The wall is an injustice to Christians living under Muslim despots. Ironically it is the State of Israel, that you deem pariah and unjust, that is unique in the Middle East because unlike all of our neighbours, our Christian population is flourishing and our Christians have full religious rights. Please write on your wall, under the cross, now obscured by the crescent… RIP Kristine Luken.”
Sadly, we know from experience that people who are ready to spend large sums of cash and months of effort in creating a stunt like St James's (Lindsay Meader, Lucy Winkett, Hugh Valentine, reachable via the public email address neither listen nor noticeably understand. Trying to share the complexity of the situation with them is like talking to a wall.

So too is reminding them of the life of our daughter, Malki, terminated violently and brutally by the thuggish Hamas murderers with whom the worshippers of St James's have aligned themselves and articulately expressed solidarity.

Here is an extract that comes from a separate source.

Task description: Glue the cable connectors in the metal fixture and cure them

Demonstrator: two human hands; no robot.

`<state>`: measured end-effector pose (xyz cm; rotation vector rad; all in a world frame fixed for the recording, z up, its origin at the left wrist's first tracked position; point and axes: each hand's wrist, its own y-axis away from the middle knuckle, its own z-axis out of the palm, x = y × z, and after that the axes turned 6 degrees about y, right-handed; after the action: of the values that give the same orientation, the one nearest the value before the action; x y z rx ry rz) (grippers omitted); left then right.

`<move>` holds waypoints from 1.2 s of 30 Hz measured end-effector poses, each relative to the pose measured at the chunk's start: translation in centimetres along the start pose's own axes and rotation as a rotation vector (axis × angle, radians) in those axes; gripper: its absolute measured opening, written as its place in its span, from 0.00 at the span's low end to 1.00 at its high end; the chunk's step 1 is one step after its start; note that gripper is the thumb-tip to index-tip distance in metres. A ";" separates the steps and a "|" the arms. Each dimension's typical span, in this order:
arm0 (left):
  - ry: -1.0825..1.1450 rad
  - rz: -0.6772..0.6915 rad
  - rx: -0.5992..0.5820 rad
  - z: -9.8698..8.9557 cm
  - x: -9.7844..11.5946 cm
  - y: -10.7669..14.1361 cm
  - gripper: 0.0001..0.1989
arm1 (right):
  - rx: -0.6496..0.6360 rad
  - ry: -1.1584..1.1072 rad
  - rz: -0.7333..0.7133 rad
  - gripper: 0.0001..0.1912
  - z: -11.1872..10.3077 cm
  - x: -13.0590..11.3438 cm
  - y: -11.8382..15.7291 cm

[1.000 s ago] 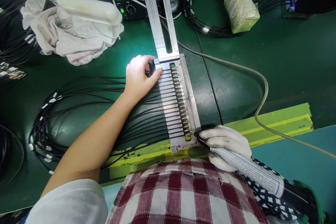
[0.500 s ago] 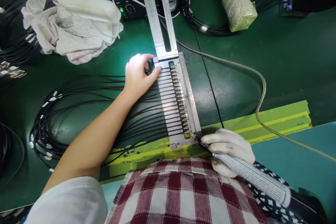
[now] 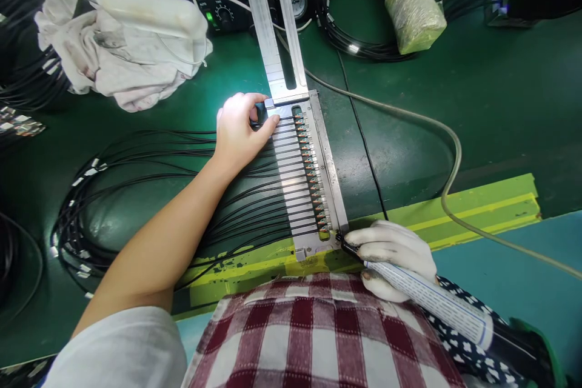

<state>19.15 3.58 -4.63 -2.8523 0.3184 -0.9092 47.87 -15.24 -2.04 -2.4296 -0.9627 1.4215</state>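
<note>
Bare, my left hand [image 3: 243,127] pinches the upper left edge of a flat metal fixture [image 3: 293,185], thumb on its top. Black cables [image 3: 245,206] run across the fixture in a row, ending in small connectors [image 3: 311,174] along its right side. My right hand [image 3: 398,257], in a white glove, is closed around a dispensing syringe [image 3: 436,303] with a white printed label and a black rear end. Its dark nozzle points left at the fixture's lower right corner, close to the lowest connectors. Whether the tip touches anything is too small to tell.
A black dispenser box [image 3: 222,15] with a gauge stands at the back, behind a slotted metal bar [image 3: 268,42]. A white cloth [image 3: 136,66] lies left, a coiled cable bundle [image 3: 82,224] below it. A pale hose [image 3: 450,182] curves across the right side.
My right hand and the syringe have shifted slightly left and up, with the nozzle tip a little higher by the lowest connectors. My left hand keeps its place on the fixture.
</note>
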 end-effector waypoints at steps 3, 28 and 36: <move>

UPDATE: Several readers who contacted us after reading the posting above requested to know how they can support the concrete good work that has been done daily and on an entirely non-political basis in memory of our murdered daughter, Malki, for the past decade. For them, and for the members of the St James's Church who will surely come to understand how deeply their understanding of how barriers and terrorists work have misled them and do teshuva, and also for readers who are as disturbed as we are by the shallowness and hypocrisy of the St James's Church leadership, here is an invitation to visit the Malki Foundation website. Giving support - perhaps just a tiny fraction of what the St James's clergy spent on their public relations bill - to the non-sectarian work of the Malki Foundation for the benefit of children from every religious persuasion in the holy land is, to our way of thinking, an excellent way to reaffirm our belief in the goodness of humanity and to acknowledge the beneficence of the divine. Click here to learn more about the Malki Foundation's work. Or view the very short video clip below.

1 comment:

Martin J. Malliet said...

I like the title of your blog, because it is not afraid to use the word 'war' when it is appropriate. Furthermore, I think it can be proven that the war is not only ongoing, but also unjust. And an unjust war is a crime committed by those who wage it. That the crime against humanity constituted by this ongoing unjust war has remained unacknowledged since 1948 is the true measure of anti-semitism in world politics. And it makes all those who implicitly deny the crime into accessories to the crime. That's how bad it is.

Last year, in the name of my deceased German grand-parents, I wrote an electronic letter to the German Federal Chancellor Angela Merkel asking her to let Germany be the first state to recognise this ongoing crime against humanity, thereby supporting not only Israel's right to exist, but also its implication, the right to be left in peace. I got no response.